Da fuori è stata una vicenda surreale. Come è stato possibile?
Anche qui bisogna chiarire. La legge di Stabilità 2016 stabiliva un contributo per la finanza pubblica a carico delle Regioni. In questo orizzonte erano stati fissati degli obiettivi a carico dei bilanci regionali e in assenza di copertura da parte delle Regioni di quel contributo, con Intesa, parte del contributo poteva essere “scaricato” sui trasferimenti dallo Stato alle Regioni. In sostanza le Regioni avrebbero compensato il minor taglio con un minore trasferimento. Questo diceva la norma. Le Regioni hanno detto che i tagli indicati per loro erano insostenibili e che per forza di cose hanno dovuto rinunciare ai trasferimenti. Il problema è che i trasferimenti più grossi dallo Stato alle Regioni sono quelli sul sociale. Tolta la sanità, direi anzi che sono quasi tutti sociali fatta eccezione per l’edilizia scolastica, i libri di testo, alcune cose legate all’agricoltura… È una situazione che noi abbiamo subito, è evidente, il ministro Poletti si era fatto parte attiva per portare a 500 milioni il fondo. Da subito ci siamo prodigati per trovare una soluzione, saremo in grado di metterci una pezza. Certamente questa vicenda ha messo in evidenza un tema generale, della strutturalità dei fondi.

Cioè?
Dall’anno scorso questi fondi sono strutturali e in quanto tali noi riteniamo che debbano finalmente fare il mestiere per cui sono nati, ovvero per il finanziamento dei livelli essenziali delle prestazioni. Finché non erano fondi strutturali non potevano permettere la definizione dei livelli essenziali, oggi sì. Però dobbiamo metterli al riparo da questi incidenti di percorso, cioè dobbiamo definire i livelli essenziali. Questo è percorso su cui ci siamo messi.
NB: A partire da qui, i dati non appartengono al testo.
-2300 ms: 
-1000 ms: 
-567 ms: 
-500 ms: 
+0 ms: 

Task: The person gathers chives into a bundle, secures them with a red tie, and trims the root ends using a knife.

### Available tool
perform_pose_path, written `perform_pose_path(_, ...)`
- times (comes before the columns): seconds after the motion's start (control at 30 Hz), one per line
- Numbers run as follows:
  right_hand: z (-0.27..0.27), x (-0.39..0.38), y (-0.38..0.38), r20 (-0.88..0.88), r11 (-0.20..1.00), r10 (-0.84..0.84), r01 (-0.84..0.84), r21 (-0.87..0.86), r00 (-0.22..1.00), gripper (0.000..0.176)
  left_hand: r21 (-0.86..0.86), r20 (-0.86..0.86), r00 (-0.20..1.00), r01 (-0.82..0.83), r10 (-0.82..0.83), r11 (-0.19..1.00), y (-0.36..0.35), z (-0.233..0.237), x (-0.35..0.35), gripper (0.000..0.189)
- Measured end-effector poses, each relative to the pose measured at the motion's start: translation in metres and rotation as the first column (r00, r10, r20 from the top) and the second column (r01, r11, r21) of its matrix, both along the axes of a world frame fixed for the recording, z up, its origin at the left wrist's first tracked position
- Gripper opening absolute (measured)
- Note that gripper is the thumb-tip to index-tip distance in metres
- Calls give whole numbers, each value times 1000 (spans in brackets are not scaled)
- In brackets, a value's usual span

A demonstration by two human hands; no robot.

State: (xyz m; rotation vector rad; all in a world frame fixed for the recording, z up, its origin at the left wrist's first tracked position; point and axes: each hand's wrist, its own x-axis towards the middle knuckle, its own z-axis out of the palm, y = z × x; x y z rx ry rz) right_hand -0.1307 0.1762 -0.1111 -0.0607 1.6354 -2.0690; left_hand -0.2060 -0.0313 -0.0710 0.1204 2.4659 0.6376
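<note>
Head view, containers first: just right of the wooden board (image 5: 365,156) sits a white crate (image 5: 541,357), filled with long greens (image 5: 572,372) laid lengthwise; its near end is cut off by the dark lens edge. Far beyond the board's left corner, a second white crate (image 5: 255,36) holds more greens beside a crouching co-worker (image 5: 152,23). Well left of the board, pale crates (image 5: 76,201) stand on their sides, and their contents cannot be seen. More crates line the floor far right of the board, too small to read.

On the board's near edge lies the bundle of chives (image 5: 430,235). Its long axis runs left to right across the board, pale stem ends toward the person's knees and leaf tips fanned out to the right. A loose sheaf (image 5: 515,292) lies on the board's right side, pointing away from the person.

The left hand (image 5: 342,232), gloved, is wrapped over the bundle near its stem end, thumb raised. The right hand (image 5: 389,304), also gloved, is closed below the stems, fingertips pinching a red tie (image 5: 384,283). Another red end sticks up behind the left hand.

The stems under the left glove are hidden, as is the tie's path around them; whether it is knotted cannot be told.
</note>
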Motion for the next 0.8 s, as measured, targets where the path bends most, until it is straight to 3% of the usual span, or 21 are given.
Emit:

Certo, c’è una fase di transizione, perché quei fondi venivano usati diversamente fra loro da parte delle Regioni e modificarne le finalità, rendendole uguali in tutta Italia comporta dei sacrifici rispetto a quello che si faceva prima, è necessaria una transizione. Ecco, la transizione poteva essere più ordinata se non avessimo avuto questo incidente di percorso.

Dopo l’incontro risolutivo fra Gentiloni e Bonaccini si è parlato anche di 37 milioni di euro per il trasporto degli alunni disabili. Sono i soldi che mancano fra i 75 milioni stanziati in legge di stabilità e i 112 di spesa media sostenuta nel triennio 2012-2014 documentata dalle Regioni.
Credo che le Regioni ne abbiano parlato all’incontro con il Presidente Gentiloni e abbiano avuto rassicurazioni in tal senso, però non riguarda questo Ministero.